**THE TASK**
What is the number of lines below that hold "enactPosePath"? Answer with that number only.

**INFORMATION SHOWN**
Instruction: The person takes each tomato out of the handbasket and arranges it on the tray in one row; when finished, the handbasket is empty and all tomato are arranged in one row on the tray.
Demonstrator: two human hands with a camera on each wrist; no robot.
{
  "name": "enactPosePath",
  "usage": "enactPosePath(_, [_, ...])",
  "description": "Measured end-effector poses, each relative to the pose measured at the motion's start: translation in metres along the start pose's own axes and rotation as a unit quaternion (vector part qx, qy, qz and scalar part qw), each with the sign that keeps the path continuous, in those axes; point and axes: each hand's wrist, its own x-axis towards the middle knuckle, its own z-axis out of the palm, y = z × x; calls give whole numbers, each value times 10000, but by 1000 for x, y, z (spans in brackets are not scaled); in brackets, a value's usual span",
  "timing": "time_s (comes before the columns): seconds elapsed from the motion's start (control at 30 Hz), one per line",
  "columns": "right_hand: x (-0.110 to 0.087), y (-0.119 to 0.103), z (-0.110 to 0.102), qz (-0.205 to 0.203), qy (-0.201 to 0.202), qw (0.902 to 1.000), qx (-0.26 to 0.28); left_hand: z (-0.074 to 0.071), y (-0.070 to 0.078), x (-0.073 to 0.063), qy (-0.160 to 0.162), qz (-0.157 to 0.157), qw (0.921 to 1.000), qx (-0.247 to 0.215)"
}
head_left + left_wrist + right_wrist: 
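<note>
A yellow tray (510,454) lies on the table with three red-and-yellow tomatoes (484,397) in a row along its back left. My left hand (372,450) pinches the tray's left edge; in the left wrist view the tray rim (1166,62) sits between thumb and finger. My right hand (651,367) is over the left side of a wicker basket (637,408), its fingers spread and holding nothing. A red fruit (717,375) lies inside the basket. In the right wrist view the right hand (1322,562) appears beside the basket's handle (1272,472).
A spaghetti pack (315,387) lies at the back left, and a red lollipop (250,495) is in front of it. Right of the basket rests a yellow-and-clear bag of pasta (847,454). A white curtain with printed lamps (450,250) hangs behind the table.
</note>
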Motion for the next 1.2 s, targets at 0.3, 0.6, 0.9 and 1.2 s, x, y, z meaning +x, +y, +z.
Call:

**SOLUTION TO THIS EXERCISE**
2